Demeter did not release her hold on the bag. “I can’t believe you’re doing this. What is
wrong
with you?”

“What is wrong with
you?
” Lynne said. Her voice sounded positively lethal; she felt herself losing her grip. She rarely got like this. If Al had been home, she would have ducked out of there already. She would have made herself a cup of chamomile tea and gotten into a cool bath, played some Mozart, read some poetry. “Put the bag down, please, and unzip it.”

Demeter did as she was told. The backpack gaped open. Lynne took a step forward and peered inside, as though she expected to find someone’s severed head in there. But all she saw was a flannel shirt. She rummaged a little deeper. Two bottles of water, one of them with a lime floating in it—more Zoe water—and another rotting banana. That was all.

Lynne extracted the banana. “Waste of a perfectly good banana,” she said.

“Call the fruit police,” Demeter said.

Lynne held the black, weeping banana. She was so relieved, she thought she might cry.

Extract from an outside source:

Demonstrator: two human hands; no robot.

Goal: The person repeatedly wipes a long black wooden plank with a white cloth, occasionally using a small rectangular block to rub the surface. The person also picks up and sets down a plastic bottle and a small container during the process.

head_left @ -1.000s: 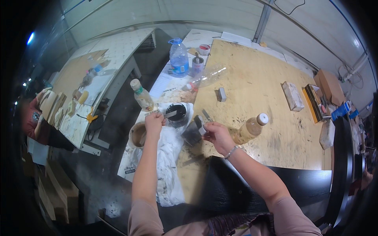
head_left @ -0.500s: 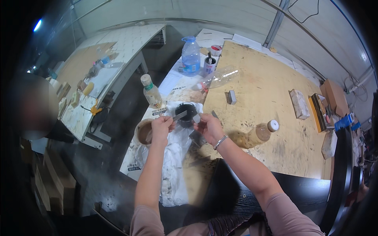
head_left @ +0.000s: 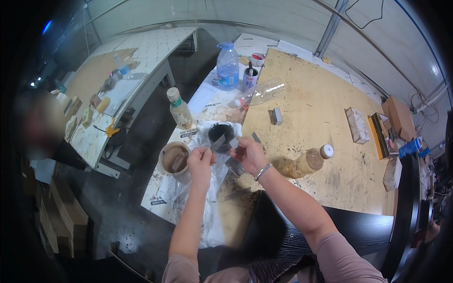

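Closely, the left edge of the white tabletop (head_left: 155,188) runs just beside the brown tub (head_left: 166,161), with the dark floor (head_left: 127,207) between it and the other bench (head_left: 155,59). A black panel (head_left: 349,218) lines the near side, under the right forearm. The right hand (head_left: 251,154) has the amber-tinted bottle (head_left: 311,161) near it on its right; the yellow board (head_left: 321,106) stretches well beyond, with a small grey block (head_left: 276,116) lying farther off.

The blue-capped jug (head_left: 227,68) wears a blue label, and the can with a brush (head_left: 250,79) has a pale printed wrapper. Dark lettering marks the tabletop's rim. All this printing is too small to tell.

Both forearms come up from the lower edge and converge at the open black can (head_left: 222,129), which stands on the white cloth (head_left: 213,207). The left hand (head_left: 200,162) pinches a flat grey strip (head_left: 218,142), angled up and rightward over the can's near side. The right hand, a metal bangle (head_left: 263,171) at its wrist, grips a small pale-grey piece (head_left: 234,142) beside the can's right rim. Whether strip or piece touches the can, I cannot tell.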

Demeter collapsed against the closet door; it closed with a sound like a gunshot.

“Mom,” she said.

“What?” Lynne said.

“Get out, please?”

“Yes,” Lynne said. “Okay.”

Lynne was so embarrassed by the incident in Demeter’s bedroom that she said nothing about it to Al. She laundered Demeter’s sheets and towels and left them in a neat pile outside her daughter’s bedroom door. She swore to herself that she wouldn’t use the pin to force entry again. Demeter was a seventeen-year-old girl. She needed her privacy.

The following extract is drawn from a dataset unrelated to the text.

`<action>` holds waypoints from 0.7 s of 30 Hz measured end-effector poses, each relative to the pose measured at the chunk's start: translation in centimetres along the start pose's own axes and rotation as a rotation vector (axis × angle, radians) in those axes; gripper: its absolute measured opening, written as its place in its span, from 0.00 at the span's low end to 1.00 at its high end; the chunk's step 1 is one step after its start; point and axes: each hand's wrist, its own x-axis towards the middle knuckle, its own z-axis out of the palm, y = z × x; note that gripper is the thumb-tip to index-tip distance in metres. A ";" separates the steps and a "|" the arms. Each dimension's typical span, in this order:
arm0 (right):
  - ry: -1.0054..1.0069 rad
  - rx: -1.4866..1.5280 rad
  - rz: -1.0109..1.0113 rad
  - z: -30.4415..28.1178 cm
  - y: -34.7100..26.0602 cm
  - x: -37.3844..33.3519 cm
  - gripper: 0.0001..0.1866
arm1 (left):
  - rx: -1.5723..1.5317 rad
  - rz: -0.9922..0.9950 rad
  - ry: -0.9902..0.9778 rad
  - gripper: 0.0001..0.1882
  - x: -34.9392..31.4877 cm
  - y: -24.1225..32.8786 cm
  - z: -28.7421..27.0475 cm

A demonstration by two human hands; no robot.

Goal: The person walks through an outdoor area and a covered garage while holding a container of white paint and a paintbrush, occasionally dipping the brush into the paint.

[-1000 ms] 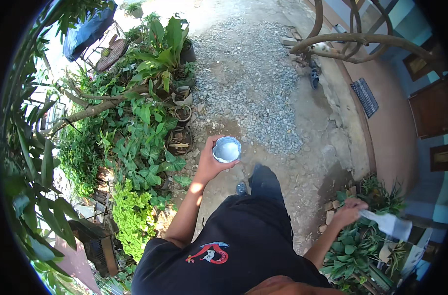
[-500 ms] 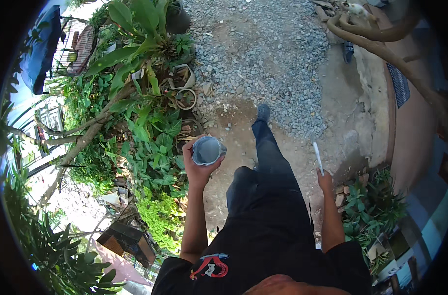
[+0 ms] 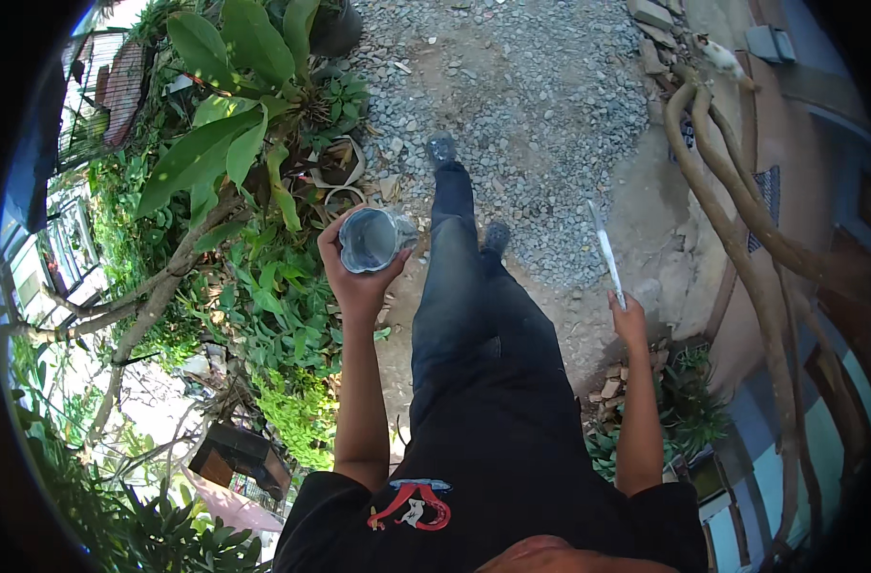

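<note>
My left hand (image 3: 357,289) is wrapped round a grey, open-topped container (image 3: 375,239) with a wavy rim, held out in front of my body. The inside of the container looks grey, and what it holds cannot be made out. On the other side, my right hand (image 3: 629,320) is closed on the lower end of a long, thin, whitish tool (image 3: 605,250). The tool points forward and up from my fist, over the ground. Its exact kind is not clear.
Grey gravel (image 3: 521,105) covers the path ahead. Leafy plants (image 3: 287,310) and a dark pot (image 3: 336,27) line the left. On the right, thick bare branches (image 3: 741,224) cross near a wall, and a white and brown cat (image 3: 720,57) is beyond them.
I have stepped forward along the path, my left leg now swung ahead. Both hands keep their holds. The cat and the branches on the right show more fully.
</note>
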 end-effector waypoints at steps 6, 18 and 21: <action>-0.030 -0.176 0.046 0.6 -1.5 3.2 0.24 | -0.093 0.026 -0.042 0.45 14.7 0.4 2.5; -0.059 0.170 0.320 -7.1 -23.9 13.6 0.28 | 0.026 0.121 -0.078 0.47 45.1 10.8 7.9; -0.018 0.085 0.165 -9.1 -24.2 20.0 0.28 | 0.038 0.109 -0.074 0.48 52.5 13.1 11.5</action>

On August 14, Lynne was working in her home office. She was listening to a Bruce Springsteen CD, drinking freshly brewed iced tea with mint. She and Al had a date to meet at Ladies Beach at four o’clock. They did this every August, right when Al realized that summer was almost over and he hadn’t taken any late-afternoon swims. And this year, because of all that had happened, they hadn’t gone to the beach even once. Jordan was gone, and Lynne had been afraid to call and inflict herself on Zoe.

Lynne was looking forward to the swim. Afterward she would try to convince Al to go to Dune for dinner.

Downstairs, the phone rang. Lynne ignored it. God knew, if she picked up every phone call that came in to the house, she would never get any work done. Because of all that had happened this summer, she was running behind. The answering machine picked up. The Castles had to be the last family in America that even still had an answering machine. Everyone else used automated voicemail. Lynne tried not to listen to the voice on the machine—if she was so keen to know who was calling, she told herself, then she should have just picked up the phone in the first place. But she listened anyway, just long enough to discern that the voice belonged to Zoe.

Zoe. It was Zoe, finally calling her back. Lynne sprang from her desk and rushed down the stairs to get the phone, but by the time
she picked it up, she was talking to a dial tone. She was just about to call Zoe back when the phone rang in her office, and Lynne thought, Of course, Zoe would call my office phone next since she couldn’t reach me on the home phone. Lynne hurried up the stairs, calling out pointlessly, “I’m coming, hold on, here I come!” When she picked up the phone, she was out of breath. She was too old for this. But it was Zoe. At last! She couldn’t wait to talk to her.

“Hello?” she said.

“Lynne,” Al said. “I need you to sit down.”

Twenty minutes later Lynne and Al were meeting in the hot, unvented offices of Frog and Toad Landscaping with Kerry Trevor and a hysterical Demeter. It was difficult for the adults to talk about what had happened with Demeter making so much noise.